Why reinvent the wheel twice??

[Iceman]

And you, dear Sirs, are guilty of constantly whining, and it seems, repeating yourselves.

 

I'm unsubscribing from this thread now as it's now in the gutter.

 

 

If this is how you act in public, I'd hate to see your responses to your customers when you are blamed for one of YOUR servers being hacked!

Remember, what comes around goes around.

 

Seriously guys, grow up.

[WebsiteIntegrations]

Who pay me this Time, which i have to spend, because of an incompetent Admin of WHMCS?? Do you mean WHMCS Does this??

 

As i said before. If you get's no money for your Time; your problem. My time is expensive

 

AND i don't want to spent time for incompetnce of an Lazy admin

 

Easy Calculation: If WHMCS don't get hacked i don't need to spend time for changing PW's, CC, etc.

 

so where is the money your paying whmcs for using their name and logo on your forum at http://www.whmcs-germany.com ?

[mikie]

And you, dear Sirs, are guilty of constantly whining, and it seems, repeating yourselves.

 

I'm unsubscribing from this thread now as it's now in the gutter.

 

 

If this is how you act in public, I'd hate to see your responses to your customers when you are blamed for one of YOUR servers being hacked!

Remember, what comes around goes around.

 

Seriously guys, grow up.

 

Errr seriously, nobody really cares about what your doing man. Take Justine by the hand and run off into the sunset. It seems she needs a helping hand too.

[merlinpa1969]

which is a bit hypocritical - because spammers and hackers use whmcs then lets steal all the information and release personal information on people who have nothing to do with it?

 

trust me I know, and agree with you 100%

[mikie]

so where is the money your paying whmcs for using their name and logo on your forum at http://www.whmcs-germany.com ?

 

You mean domain name violation dont you?

[dotter]

I think, he only will show, that WHMCS TEam nothing do AGAINST such illegal things and warnings

Actually, I went trought the leaked DB and saw a couple of tables that contain what appears as takedown notices and various checks of the validity of remote WHMCS installations.

 

WHMCS cannot take down an altered remote WHMCS installation by themselves. They need somebody on the other side to do this.

 

Just to show what is in one of the leaked tables:

 

http://www.***.com/client/
94.75.***.***
abuse@***.com
2011-04-23 <- submitted
2012-05-21 <- lastchecked
Online
Submitted by Matt - Has threatened legal action, was suspended as a result, then implemented license bypass

 

So my conclusion is that they are doing something about this.
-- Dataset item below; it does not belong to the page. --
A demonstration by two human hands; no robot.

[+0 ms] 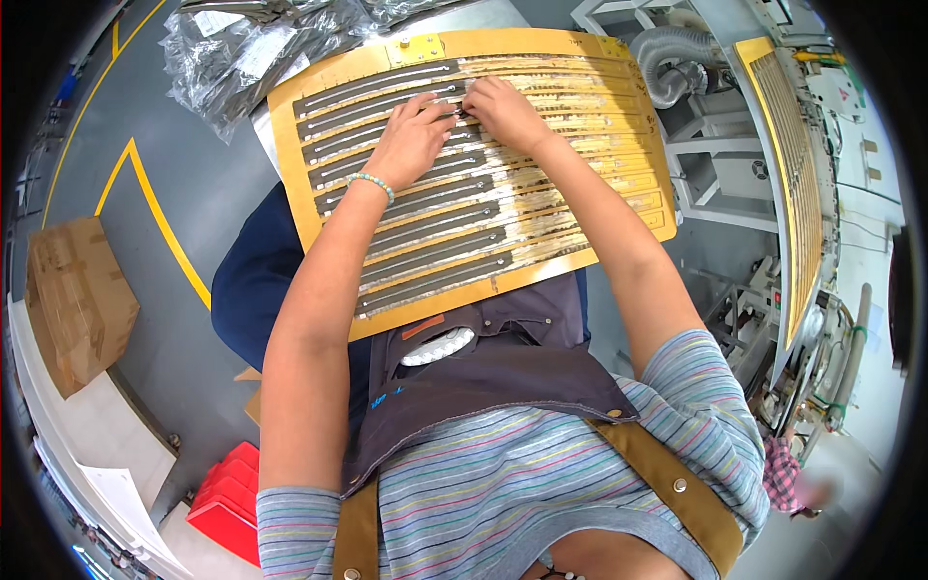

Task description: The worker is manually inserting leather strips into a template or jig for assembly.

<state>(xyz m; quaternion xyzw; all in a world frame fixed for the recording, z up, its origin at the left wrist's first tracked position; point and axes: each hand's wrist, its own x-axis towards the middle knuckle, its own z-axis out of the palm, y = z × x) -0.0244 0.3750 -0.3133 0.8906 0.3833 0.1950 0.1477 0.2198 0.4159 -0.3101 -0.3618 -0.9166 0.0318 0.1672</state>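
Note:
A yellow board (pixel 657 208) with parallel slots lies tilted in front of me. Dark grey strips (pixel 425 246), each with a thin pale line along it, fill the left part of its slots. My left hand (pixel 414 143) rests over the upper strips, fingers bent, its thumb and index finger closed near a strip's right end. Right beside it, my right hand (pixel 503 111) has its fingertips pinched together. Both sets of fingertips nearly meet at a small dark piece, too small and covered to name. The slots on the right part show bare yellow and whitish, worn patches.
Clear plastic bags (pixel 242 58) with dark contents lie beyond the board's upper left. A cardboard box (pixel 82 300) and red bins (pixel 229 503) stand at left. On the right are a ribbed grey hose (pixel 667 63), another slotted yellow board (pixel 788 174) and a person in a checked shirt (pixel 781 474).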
But again, I don't know what has been going on in the background...

Edited May 22, 2012 by dotter

[Powercom]

Hi Guys, I have read with interest all your comments here.

 

Regarding replacing credit cards...

 

It is true that in the UK you can get a card mailed to you in 7 days or so, but our card is a foriegn bank corporate credit card. We will have to PAY for a new one which will have to be sent by courrier (at our expence) to a UK address. This will then have to be sent to me, the signee in Asia, where I am right now.

So, the cost and hassle, not to mention the downtime for any further transactions is a real and costly pain in the ar** for the company.

 

1. Will WHMCS be reimbursing us for these re-issuing charges we will incure?

2, The downtime for us will be at least 2 whole weeks, if not more, what will happen when our monthly WHMCS lease comes up for renewal next week? Will we get some grace time?

Anyone got any answers?

 

By the way I ma neither for against WHMCS for this cock up. **** happens, but this is some pretty bad ****.

 

Thanks

[ExsysHost]

I would be very dismissive to these very aggressive attacks against WHMCS talking about lax security and such.

These seem to be very over the top in their aggression and it is almost as if they are attempting a secondary attack against the owner to reinforce the damage that has been done.

 

Like a person told me back in 1998 when I was researching computer security "if you want everything to be completely secure then unplug your computer from the network".

 

Don't let anyone store credit card details with you... since you would be dismissive that your card holders would want your systems to be PCI compliant.